WHAT IS NEEDED:
Please write out exactly, and only, the lines from the first in the material below to the line containing "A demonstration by", both included.

========

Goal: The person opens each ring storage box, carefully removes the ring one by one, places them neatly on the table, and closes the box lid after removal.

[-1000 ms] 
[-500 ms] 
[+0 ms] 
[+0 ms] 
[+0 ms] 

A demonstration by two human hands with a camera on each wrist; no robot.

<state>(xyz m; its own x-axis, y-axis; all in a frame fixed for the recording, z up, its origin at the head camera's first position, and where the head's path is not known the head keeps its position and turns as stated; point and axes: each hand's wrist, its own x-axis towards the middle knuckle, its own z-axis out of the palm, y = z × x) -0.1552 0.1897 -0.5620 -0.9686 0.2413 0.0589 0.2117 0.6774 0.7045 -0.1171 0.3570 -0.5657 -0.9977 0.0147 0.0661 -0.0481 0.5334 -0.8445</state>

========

RESULT FOR THIS EXERCISE:
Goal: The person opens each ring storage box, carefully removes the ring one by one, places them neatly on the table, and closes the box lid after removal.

[-1000 ms] 
[-500 ms] 
[+0 ms] 
[+0 ms] 
[+0 ms] 

A demonstration by two human hands with a camera on each wrist; no robot.

The answer has been fully written out.